Although digital and mobile businesses are helping to drive sales for video game retailer GameStop, the company still recorded a drop in revenue for the last fiscal quarter.

Mike Rose, Blogger

November 15, 2012

2 Min Read

Although digital and mobile are helping to drive sales for video game retailer GameStop, the company still recorded a drop in revenue for the last fiscal quarter. Sales of new software, pre-owned software and new hardware all declined during the quarter, with comparable store sales down 8.3 percent year-over-year.

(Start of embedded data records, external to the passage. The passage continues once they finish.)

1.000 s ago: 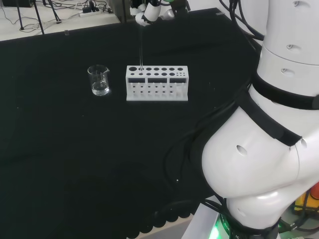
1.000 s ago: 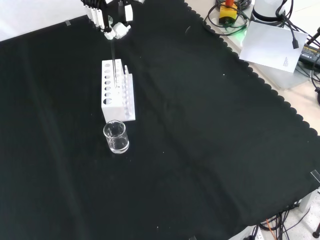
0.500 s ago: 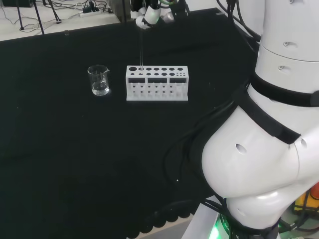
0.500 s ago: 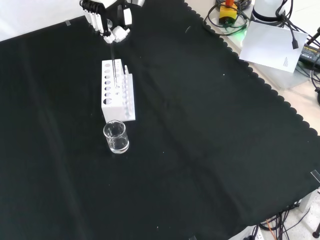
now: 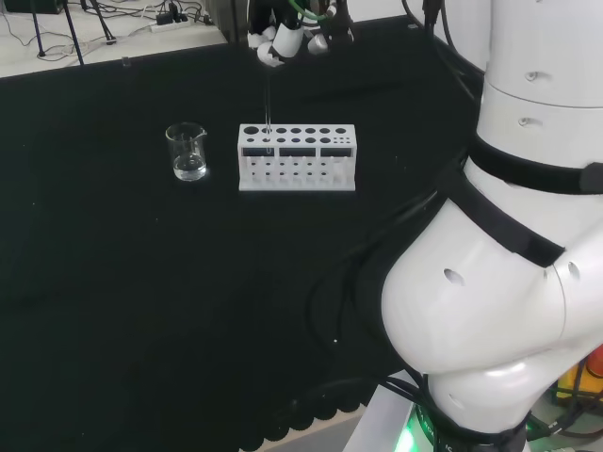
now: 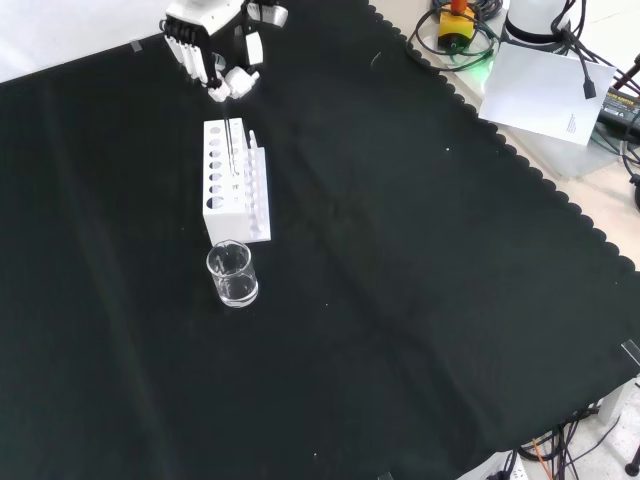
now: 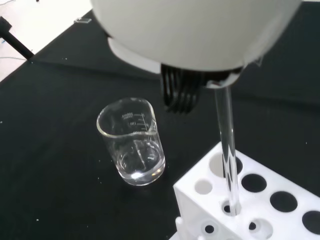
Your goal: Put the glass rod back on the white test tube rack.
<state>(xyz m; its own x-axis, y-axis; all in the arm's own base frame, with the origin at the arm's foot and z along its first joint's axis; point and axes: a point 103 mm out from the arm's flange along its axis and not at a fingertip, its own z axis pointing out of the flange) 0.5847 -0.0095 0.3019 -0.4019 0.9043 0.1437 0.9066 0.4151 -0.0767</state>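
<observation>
The thin clear glass rod (image 5: 268, 104) stands upright, its top pinched in the hand (image 5: 280, 40), which is above the far side of the white test tube rack (image 5: 311, 168). The rod's lower end is in a hole near the rack's left end in the head view, the end closest to the beaker. The front view has the hand (image 6: 212, 52) at the top, with the rod (image 6: 229, 148) running down into the rack (image 6: 240, 210). Close up in the wrist view, the rod (image 7: 228, 150) enters a hole in the rack (image 7: 265, 207) below the blurred hand (image 7: 190, 35).
A small clear glass beaker (image 5: 188, 152) stands on the black cloth just left of the rack in the head view; it appears as the beaker (image 6: 232, 273) nearer the camera in the front view and as the beaker (image 7: 132, 142) beside the rack's corner in the wrist view. Several rack holes stand open.
The hand has come down a little over the rack with the rod in it, and the rod's lower end has sunk further into the hole. Rack and beaker have not moved.
</observation>
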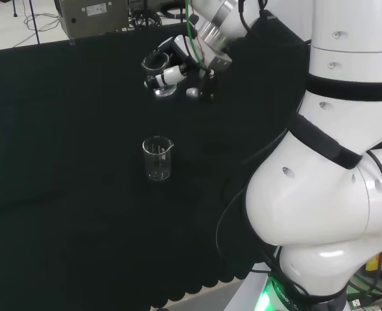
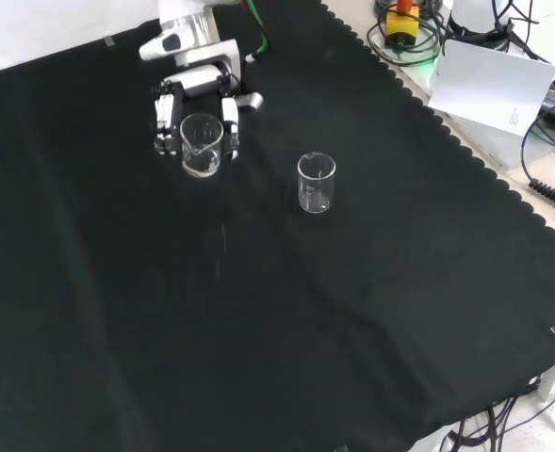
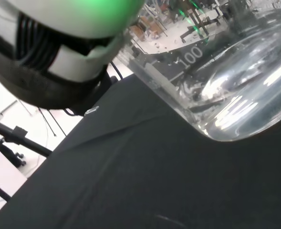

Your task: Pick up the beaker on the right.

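Gripping the clear beaker (image 2: 202, 144) between curled fingers, the hand (image 2: 194, 104) holds it just above the counter (image 2: 258, 311); the second beaker (image 2: 316, 182) stands well clear. I judge smooth glass could slip from my grasp.

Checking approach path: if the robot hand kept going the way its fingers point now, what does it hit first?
The robot hand points down at the cloth, fingers either side of a beaker. Straight on, the fingertips would likely meet the cloth first; depth is unclear. The other beaker stands off that line.
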Motion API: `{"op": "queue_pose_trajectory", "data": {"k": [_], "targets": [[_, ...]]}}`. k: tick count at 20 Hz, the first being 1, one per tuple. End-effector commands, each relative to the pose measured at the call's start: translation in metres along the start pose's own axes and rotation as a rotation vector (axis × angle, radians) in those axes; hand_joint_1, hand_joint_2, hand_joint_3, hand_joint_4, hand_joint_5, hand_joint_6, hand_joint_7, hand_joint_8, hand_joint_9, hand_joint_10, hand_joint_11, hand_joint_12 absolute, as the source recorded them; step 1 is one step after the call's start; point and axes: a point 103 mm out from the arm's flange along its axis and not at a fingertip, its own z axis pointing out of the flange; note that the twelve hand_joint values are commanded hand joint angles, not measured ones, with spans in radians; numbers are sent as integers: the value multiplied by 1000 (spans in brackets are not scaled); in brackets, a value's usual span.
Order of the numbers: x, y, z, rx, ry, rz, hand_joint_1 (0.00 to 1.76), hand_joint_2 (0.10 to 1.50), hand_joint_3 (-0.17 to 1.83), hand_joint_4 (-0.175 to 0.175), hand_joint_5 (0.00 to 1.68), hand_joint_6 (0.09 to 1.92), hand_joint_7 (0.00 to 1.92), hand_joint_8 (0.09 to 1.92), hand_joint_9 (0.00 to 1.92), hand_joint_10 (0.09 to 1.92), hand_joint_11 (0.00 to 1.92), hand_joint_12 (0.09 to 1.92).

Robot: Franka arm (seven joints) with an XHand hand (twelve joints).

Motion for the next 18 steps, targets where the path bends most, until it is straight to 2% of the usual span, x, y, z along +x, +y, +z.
{"op": "queue_pose_trajectory", "data": {"k": [1, 4, 7, 10, 18], "targets": [[5, -41, -36, 76, -33, 29, 1330, 651, 553, -175, 1474, 199, 1550, 134, 1813, 87, 1447, 577], [11, -58, -51, 123, -30, 39, 1329, 652, 556, -175, 1459, 232, 1540, 158, 1820, 87, 1446, 591], [15, -76, -61, 165, -58, 50, 1324, 638, 612, -175, 1381, 414, 1444, 379, 1835, 87, 1440, 630], [18, -95, -69, 196, -78, 68, 1322, 630, 646, -175, 1339, 508, 1398, 488, 1842, 87, 1436, 644], [25, -123, -81, 272, -139, 74, 1321, 624, 667, -175, 1323, 548, 1380, 530, 1846, 87, 1433, 650]]}}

GameStop put this down to "the longevity of the current console cycle and the difficult comparison of major new software titles released during the third quarter of 2012." However, 'Other' sales which includes GameStop's digital and mobile product business was up 31.1 percent year-over-year. Breaking this down, digital sales were up 31.8 percent to $127 million, while mobile sales, made up of tablet and pre-owned mobile products, were $43.2 million, in line with the company's forecast of $150 to $200 million for the full fiscal year. This follows the company's ongoing transformation to a company with a significant digital segment. Indeed, its digital and mobile businesses were the only sectors to grow year-over-year, with its new and used retail video game businesses declining. In fact, the company's 'Other' businesses now make up 18.2 percent of the entire company's revenue, compared to 12.6 percent year-over-year. GameStop CEO Paul Raines noted that the current quarter should prove more successful for retail, thanks to the the holiday season and the upcoming launch of the Nintendo Wii U. For the quarter ended October 27, 2012, GameStop reported revenues of $1.77 billion, down compared to $1.95 billion year-over-year. Due to impairment charges of $678.8 million, the company's losses were $624.3 million for the quarter, compared to profits of $53.9 million year-over-year. However, the filing notes that the charges were "due to a temporary decline in the company's stock price during the second quarter," and should not affect the company's future earnings reports.